The one where a pigeon is killed is this one: http://www.ebaumsworld.com/video/watch/927009/


----------



## KubeKid73 (Feb 24, 2009)

Lol. Its just a puff of feathers. Eww. Ebaumsworld. Lol. Why does he pray for a bird? Who cares about a bird?


----------



## Xtian (Feb 24, 2009)

KubeKid73 said:


> Lol. Its just a puff of feathers. Eww. Ebaumsworld. Lol.
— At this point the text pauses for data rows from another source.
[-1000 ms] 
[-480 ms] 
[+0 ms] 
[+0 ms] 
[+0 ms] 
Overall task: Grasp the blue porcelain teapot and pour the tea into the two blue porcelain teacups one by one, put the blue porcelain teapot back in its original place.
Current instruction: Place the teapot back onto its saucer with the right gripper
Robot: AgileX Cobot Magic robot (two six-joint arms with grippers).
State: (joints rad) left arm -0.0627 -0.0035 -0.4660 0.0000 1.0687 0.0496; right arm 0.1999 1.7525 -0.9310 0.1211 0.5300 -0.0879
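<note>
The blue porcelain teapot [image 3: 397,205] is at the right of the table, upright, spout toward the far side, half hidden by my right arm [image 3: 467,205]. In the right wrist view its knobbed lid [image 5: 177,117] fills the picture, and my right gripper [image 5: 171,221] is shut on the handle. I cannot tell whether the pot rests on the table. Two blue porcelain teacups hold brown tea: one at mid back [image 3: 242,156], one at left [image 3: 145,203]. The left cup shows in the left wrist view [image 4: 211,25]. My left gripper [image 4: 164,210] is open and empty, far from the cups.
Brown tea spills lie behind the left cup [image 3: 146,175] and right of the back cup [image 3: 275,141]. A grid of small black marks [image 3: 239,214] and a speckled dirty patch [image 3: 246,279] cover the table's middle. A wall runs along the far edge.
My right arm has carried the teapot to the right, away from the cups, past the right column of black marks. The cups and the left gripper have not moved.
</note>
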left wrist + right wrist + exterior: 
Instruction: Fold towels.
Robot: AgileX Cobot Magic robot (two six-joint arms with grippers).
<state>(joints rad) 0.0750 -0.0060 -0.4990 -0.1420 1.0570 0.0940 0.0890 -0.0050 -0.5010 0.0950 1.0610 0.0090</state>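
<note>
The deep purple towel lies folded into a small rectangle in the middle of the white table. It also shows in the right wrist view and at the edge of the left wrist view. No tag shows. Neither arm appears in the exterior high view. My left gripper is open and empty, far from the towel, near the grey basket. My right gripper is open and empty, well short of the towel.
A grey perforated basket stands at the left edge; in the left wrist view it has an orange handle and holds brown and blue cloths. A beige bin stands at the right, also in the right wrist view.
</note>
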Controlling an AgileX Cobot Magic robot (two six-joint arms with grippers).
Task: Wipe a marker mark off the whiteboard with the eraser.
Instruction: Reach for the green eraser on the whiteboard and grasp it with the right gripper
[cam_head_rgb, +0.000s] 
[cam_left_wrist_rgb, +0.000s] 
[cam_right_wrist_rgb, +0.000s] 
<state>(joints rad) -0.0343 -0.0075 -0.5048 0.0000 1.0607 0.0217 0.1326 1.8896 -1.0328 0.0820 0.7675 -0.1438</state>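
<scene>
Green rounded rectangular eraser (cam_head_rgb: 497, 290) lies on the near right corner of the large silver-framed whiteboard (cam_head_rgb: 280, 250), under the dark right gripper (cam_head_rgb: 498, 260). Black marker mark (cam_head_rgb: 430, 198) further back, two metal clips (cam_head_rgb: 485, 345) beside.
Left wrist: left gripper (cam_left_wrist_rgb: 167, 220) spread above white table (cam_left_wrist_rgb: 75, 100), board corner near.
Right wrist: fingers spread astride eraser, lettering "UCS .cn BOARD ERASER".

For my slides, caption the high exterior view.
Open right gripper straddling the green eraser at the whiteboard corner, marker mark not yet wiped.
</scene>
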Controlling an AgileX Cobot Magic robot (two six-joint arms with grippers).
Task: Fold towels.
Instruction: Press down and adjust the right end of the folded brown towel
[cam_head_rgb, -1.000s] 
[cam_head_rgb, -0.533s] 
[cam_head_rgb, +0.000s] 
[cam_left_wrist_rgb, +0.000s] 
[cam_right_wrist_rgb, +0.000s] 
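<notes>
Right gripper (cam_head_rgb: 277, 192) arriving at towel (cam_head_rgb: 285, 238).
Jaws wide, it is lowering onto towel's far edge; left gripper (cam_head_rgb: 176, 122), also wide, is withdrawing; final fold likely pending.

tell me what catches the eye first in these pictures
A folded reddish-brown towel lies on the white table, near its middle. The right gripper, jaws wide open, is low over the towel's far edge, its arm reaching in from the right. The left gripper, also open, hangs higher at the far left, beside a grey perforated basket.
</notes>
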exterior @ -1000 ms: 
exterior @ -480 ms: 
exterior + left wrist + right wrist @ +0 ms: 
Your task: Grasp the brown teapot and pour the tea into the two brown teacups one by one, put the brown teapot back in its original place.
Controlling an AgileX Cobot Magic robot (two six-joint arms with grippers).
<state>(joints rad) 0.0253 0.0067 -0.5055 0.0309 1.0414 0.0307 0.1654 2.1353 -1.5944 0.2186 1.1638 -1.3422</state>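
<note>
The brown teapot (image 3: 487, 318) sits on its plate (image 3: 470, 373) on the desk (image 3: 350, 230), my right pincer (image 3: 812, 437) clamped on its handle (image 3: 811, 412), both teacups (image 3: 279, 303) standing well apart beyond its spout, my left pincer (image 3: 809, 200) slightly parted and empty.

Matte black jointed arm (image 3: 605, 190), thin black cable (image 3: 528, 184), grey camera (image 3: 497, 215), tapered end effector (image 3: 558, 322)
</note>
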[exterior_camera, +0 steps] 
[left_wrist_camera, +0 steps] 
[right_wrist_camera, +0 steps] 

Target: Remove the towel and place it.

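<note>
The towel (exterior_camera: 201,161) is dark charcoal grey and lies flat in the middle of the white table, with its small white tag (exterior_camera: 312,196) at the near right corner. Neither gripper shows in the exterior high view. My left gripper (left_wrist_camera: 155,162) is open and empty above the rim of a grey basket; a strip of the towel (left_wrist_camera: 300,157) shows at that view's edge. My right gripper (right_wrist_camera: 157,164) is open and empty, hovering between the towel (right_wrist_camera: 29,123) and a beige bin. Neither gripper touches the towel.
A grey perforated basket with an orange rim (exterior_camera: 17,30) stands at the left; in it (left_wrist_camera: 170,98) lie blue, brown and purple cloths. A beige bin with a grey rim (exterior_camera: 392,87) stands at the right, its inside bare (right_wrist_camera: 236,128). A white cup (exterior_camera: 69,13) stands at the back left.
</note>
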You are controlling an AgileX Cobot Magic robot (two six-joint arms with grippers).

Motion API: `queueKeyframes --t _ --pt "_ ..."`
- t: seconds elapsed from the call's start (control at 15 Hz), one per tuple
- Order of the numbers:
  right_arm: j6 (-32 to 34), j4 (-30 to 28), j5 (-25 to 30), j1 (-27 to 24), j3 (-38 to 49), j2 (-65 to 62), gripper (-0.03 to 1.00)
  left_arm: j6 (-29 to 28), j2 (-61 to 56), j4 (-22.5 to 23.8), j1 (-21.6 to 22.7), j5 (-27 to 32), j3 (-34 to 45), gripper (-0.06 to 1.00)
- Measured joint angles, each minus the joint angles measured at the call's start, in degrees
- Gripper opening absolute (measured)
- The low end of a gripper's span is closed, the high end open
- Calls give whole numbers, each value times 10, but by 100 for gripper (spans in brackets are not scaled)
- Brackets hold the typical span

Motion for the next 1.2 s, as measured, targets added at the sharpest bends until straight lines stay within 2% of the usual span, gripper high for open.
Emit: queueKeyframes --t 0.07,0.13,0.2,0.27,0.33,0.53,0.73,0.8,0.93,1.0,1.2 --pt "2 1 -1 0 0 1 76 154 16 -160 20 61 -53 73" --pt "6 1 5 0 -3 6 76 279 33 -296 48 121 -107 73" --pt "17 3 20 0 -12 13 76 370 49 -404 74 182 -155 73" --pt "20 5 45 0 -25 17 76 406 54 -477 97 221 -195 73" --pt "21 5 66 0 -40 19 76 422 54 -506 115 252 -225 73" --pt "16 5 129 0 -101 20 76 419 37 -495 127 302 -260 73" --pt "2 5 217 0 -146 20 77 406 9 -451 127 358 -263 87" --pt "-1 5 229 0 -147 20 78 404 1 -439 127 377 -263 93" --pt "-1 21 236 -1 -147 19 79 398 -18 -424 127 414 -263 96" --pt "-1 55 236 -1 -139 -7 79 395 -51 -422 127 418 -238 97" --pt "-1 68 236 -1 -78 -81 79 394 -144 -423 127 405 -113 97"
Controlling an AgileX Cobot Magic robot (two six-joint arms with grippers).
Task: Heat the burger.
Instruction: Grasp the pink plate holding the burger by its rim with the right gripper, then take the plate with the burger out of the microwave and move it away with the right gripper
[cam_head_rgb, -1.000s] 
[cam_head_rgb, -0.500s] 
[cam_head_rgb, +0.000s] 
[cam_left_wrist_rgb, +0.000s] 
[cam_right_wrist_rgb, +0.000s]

Why does he pray for a bird? *Who cares about a bird?*



 .........


----------



## Stefan (Feb 24, 2009)

Robert-Y said:


> Yeah the ball doesn't hit a pigeon, it hits the pole on the left and I think it bounces in although I couldn't really tell from the video or from the score in the video. http://www.youtube.com/watch?v=OTJGju3U3OI&feature=related


Yes, I think so, too, and the submitter of that video agrees (see video description). Thanks for finding that video. If you add &fmt=18 to the url, you get to see the higher quality version which makes it still easier to see:
http://www.youtube.com/watch?v=OTJGju3U3OI&feature=related&fmt=18


----------



## cookingfat (Feb 25, 2009)

StefanPochmann said:


> Robert-Y said:
> 
> 
> > Yeah the ball doesn't hit a pigeon, it hits the pole on the left and I think it bounces in although I couldn't really tell from the video or from the score in the video. http://www.youtube.com/watch?v=OTJGju3U3OI&feature=related
> ...



oops, guess I got them mixed up. The pigeon one is still cool though


----------